== PROBLEM DESCRIPTION ==
Reproduce the full set of records that follow, exactly as shown.

== THE RECORDS ==
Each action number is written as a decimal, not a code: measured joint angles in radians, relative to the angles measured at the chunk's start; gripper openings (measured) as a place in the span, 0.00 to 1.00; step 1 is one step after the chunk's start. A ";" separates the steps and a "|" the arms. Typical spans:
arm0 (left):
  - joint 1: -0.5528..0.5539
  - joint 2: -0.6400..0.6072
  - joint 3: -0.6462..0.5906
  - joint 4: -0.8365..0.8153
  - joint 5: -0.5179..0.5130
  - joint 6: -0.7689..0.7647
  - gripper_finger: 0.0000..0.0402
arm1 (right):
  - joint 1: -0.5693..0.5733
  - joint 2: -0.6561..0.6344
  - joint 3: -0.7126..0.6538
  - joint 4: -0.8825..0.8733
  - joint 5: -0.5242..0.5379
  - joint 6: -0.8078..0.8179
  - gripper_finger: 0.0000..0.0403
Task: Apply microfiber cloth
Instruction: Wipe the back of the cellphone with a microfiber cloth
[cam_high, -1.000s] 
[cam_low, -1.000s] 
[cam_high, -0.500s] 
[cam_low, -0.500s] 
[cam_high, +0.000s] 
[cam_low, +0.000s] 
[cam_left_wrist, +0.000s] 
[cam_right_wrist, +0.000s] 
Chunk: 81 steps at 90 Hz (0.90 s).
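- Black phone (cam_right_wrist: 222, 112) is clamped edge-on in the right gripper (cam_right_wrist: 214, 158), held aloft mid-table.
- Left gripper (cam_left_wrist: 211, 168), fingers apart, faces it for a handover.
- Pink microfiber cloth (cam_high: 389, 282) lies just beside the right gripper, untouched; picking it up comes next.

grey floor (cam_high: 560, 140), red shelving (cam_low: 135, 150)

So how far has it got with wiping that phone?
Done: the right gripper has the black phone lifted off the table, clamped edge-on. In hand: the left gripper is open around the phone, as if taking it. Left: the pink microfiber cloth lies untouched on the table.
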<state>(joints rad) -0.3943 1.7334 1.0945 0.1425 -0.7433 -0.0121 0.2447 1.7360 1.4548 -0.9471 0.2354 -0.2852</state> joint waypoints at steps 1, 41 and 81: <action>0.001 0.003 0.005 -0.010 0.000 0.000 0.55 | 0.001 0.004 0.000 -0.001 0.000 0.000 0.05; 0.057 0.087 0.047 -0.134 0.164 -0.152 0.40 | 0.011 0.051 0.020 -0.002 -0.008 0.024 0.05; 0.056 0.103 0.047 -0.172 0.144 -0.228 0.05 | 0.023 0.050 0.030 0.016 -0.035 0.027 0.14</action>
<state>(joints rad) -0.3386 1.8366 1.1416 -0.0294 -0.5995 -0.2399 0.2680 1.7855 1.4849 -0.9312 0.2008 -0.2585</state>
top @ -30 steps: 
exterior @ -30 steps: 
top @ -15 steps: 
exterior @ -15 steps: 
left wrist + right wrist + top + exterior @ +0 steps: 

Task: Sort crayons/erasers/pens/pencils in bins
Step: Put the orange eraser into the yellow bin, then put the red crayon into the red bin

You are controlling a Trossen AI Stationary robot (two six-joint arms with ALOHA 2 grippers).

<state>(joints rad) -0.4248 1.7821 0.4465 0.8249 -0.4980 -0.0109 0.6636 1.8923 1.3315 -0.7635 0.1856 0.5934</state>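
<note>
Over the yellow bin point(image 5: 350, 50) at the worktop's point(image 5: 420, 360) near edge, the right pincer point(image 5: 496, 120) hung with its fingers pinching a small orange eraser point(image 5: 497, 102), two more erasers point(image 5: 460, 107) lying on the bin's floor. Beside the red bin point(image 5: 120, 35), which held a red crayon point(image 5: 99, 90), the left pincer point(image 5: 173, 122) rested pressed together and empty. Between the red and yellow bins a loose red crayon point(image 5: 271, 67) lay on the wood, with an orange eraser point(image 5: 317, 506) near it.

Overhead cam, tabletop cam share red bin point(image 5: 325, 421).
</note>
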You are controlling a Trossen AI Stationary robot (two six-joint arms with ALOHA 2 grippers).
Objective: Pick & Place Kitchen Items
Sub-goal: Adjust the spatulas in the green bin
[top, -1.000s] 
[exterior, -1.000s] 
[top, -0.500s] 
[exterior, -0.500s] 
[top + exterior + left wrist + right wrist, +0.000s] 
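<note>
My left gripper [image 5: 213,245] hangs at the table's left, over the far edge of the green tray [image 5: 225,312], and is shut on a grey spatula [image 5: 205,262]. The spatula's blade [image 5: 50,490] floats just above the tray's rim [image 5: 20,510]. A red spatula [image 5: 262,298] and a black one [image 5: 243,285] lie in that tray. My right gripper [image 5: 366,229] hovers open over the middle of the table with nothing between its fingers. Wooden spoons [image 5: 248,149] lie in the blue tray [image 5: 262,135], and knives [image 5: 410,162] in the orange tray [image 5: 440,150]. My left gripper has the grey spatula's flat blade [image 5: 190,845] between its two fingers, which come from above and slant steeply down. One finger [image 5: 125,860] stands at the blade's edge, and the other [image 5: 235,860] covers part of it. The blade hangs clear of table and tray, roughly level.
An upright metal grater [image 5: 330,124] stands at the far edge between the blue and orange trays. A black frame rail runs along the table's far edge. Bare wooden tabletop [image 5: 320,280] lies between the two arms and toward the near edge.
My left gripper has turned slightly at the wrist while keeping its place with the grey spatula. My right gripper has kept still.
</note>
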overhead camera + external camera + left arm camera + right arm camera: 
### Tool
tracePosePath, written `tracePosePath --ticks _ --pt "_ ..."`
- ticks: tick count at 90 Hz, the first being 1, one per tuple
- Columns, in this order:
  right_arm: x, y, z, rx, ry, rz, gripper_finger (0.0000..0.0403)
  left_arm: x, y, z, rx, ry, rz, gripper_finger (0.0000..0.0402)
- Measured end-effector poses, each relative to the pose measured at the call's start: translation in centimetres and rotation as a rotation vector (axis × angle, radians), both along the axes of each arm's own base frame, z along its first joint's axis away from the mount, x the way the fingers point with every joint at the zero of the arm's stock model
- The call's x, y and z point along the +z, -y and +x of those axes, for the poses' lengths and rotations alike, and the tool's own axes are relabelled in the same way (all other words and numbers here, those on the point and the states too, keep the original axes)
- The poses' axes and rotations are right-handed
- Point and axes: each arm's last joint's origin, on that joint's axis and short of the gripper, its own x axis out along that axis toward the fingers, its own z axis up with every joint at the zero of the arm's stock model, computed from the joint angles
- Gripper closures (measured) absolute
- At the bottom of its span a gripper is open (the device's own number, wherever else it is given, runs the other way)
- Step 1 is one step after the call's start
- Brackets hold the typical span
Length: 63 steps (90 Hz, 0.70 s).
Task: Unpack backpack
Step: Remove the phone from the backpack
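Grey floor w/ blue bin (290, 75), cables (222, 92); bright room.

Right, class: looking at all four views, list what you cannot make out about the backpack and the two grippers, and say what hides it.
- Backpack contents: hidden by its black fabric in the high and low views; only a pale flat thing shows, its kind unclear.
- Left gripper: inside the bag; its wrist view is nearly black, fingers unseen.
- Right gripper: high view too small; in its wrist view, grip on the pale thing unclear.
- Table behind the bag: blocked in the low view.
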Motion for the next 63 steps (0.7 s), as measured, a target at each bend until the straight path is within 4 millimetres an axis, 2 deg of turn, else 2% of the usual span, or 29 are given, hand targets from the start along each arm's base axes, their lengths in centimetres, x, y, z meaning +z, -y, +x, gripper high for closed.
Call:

== FINISHED TASK ==
Each action number is written as a decimal, not a code: measured joint angles in radians, relative to the angles measured at the chunk's start; gripper openings (measured) as a place in the span, 0.00 to 1.00; step 1 is one step after the chunk's start. A ";" separates the steps and a "|" the arms. Typical spans:
arm0 (left):
  - joint 1: -0.5528..0.5539
  - joint 2: -0.6400..0.6072
  - joint 3: -0.6462..0.5906
  - joint 4: -0.8365..0.8153
  - joint 5: -0.5179..0.5130
  - joint 6: -0.7689..0.7647
  - gripper_finger: 0.0000..0.0402
arm1 (right):
  - joint 1: -0.5693..0.5733
  - joint 2: -0.6561..0.6344
  - joint 3: -0.7126..0.6538
  - joint 4: -0.8825..0.8733
  - joint 5: -0.5242..0.5379
  - joint 6: -0.8078..0.8179
  - gripper_finger: 0.0000..0.0403
Task: Apply microfiber cloth
Instruction: Wipe the back of the cellphone with a microfiber cloth
[cam_high, -1.000s] 
[cam_low, -1.000s] 
[cam_high, -0.500s] 
[cam_low, -0.500s] 
[cam_high, +0.000s] 
[cam_low, +0.000s] 
[cam_left_wrist, +0.000s] 
[cam_right_wrist, +0.000s] 
Chunk: 81 steps at 90 Hz (0.90 s).
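- Black phone (cam_right_wrist: 222, 112) is clamped edge-on in the right gripper (cam_right_wrist: 214, 158), held aloft mid-table.
- Left gripper (cam_left_wrist: 211, 168), fingers apart, faces it for a handover.
- Pink microfiber cloth (cam_high: 389, 282) lies just beside the right gripper, untouched; picking it up comes next.

grey floor (cam_high: 560, 140), red shelving (cam_low: 135, 150)

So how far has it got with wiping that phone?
Done: the right gripper has the black phone lifted off the table, clamped edge-on. In hand: the left gripper is open around the phone, as if taking it. Left: the pink microfiber cloth lies untouched on the table.
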<state>(joints rad) -0.3943 1.7334 1.0945 0.1425 -0.7433 -0.0121 0.2447 1.7360 1.4548 -0.9471 0.2354 -0.2852</state> joint waypoints at steps 1, 41 and 81: <action>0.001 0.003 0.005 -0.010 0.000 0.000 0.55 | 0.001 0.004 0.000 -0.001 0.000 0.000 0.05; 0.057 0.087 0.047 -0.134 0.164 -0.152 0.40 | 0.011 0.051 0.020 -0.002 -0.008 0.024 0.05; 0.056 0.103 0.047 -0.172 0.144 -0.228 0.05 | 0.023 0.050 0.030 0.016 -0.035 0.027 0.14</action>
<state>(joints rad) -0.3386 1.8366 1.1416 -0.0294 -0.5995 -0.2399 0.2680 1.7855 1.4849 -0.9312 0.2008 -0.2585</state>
top @ -30 steps: 
exterior @ -30 steps: 
top @ -15 steps: 
exterior @ -15 steps: 
left wrist + right wrist + top + exterior @ +0 steps: 

Task: Sort crayons/erasers/pens/pencils in bins
Step: Put the orange eraser into the yellow bin, then put the red crayon into the red bin

You are controlling a Trossen AI Stationary robot (two six-joint arms with ALOHA 2 grippers).

<state>(joints rad) -0.4248 1.7821 0.4465 0.8249 -0.4980 -0.0109 0.6636 1.8923 1.3315 -0.7635 0.1856 0.5934</state>
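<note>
Over the yellow bin point(image 5: 350, 50) at the worktop's point(image 5: 420, 360) near edge, the right pincer point(image 5: 496, 120) hung with its fingers pinching a small orange eraser point(image 5: 497, 102), two more erasers point(image 5: 460, 107) lying on the bin's floor. Beside the red bin point(image 5: 120, 35), which held a red crayon point(image 5: 99, 90), the left pincer point(image 5: 173, 122) rested pressed together and empty. Between the red and yellow bins a loose red crayon point(image 5: 271, 67) lay on the wood, with an orange eraser point(image 5: 317, 506) near it.

Overhead cam, tabletop cam share red bin point(image 5: 325, 421).
</note>
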You are controlling a Trossen AI Stationary robot (two six-joint arms with ALOHA 2 grippers).
Objective: Pick & Place Kitchen Items
Sub-goal: Adjust the spatulas in the green bin
[top, -1.000s] 
[exterior, -1.000s] 
[top, -0.500s] 
[exterior, -0.500s] 
[top + exterior + left wrist + right wrist, +0.000s] 
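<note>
My left gripper [image 5: 213,245] hangs at the table's left, over the far edge of the green tray [image 5: 225,312], and is shut on a grey spatula [image 5: 205,262]. The spatula's blade [image 5: 50,490] floats just above the tray's rim [image 5: 20,510]. A red spatula [image 5: 262,298] and a black one [image 5: 243,285] lie in that tray. My right gripper [image 5: 366,229] hovers open over the middle of the table with nothing between its fingers. Wooden spoons [image 5: 248,149] lie in the blue tray [image 5: 262,135], and knives [image 5: 410,162] in the orange tray [image 5: 440,150]. My left gripper has the grey spatula's flat blade [image 5: 190,845] between its two fingers, which come from above and slant steeply down. One finger [image 5: 125,860] stands at the blade's edge, and the other [image 5: 235,860] covers part of it. The blade hangs clear of table and tray, roughly level.
An upright metal grater [image 5: 330,124] stands at the far edge between the blue and orange trays. A black frame rail runs along the table's far edge. Bare wooden tabletop [image 5: 320,280] lies between the two arms and toward the near edge.
My left gripper has turned slightly at the wrist while keeping its place with the grey spatula. My right gripper has kept still.
</note>
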overhead camera + external camera + left arm camera + right arm camera: 
### Tool
tracePosePath, written `tracePosePath --ticks _ --pt "_ ..."`
- ticks: tick count at 90 Hz, the first being 1, one per tuple
- Columns, in this order:
  right_arm: x, y, z, rx, ry, rz, gripper_finger (0.0000..0.0403)
  left_arm: x, y, z, rx, ry, rz, gripper_finger (0.0000..0.0402)
- Measured end-effector poses, each relative to the pose measured at the call's start: translation in centimetres and rotation as a rotation vector (axis × angle, radians), both along the axes of each arm's own base frame, z along its first joint's axis away from the mount, x the way the fingers point with every joint at the zero of the arm's stock model
- The call's x, y and z point along the +z, -y and +x of those axes, for the poses' lengths and rotations alike, and the tool's own axes are relabelled in the same way (all other words and numbers here, those on the point and the states too, keep the original axes)
- The poses' axes and rotations are right-handed
- Point and axes: each arm's last joint's origin, on that joint's axis and short of the gripper, its own x axis out along that axis toward the fingers, its own z axis up with every joint at the zero of the arm's stock model, computed from the joint angles
- Gripper closures (measured) absolute
- At the bottom of its span a gripper is open (the device's own number, wherever else it is given, runs the other way)
- Step 1 is one step after the call's start
- Brackets hold the typical span
Length: 63 steps (90 Hz, 0.70 s).
Task: Unpack backpack
Step: Remove the phone from the backpack
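Grey floor w/ blue bin (290, 75), cables (222, 92); bright room.

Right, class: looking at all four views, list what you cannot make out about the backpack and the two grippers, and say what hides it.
- Backpack contents: hidden by its black fabric in the high and low views; only a pale flat thing shows, its kind unclear.
- Left gripper: inside the bag; its wrist view is nearly black, fingers unseen.
- Right gripper: high view too small; in its wrist view, grip on the pale thing unclear.
- Table behind the bag: blocked in the low view.
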Motion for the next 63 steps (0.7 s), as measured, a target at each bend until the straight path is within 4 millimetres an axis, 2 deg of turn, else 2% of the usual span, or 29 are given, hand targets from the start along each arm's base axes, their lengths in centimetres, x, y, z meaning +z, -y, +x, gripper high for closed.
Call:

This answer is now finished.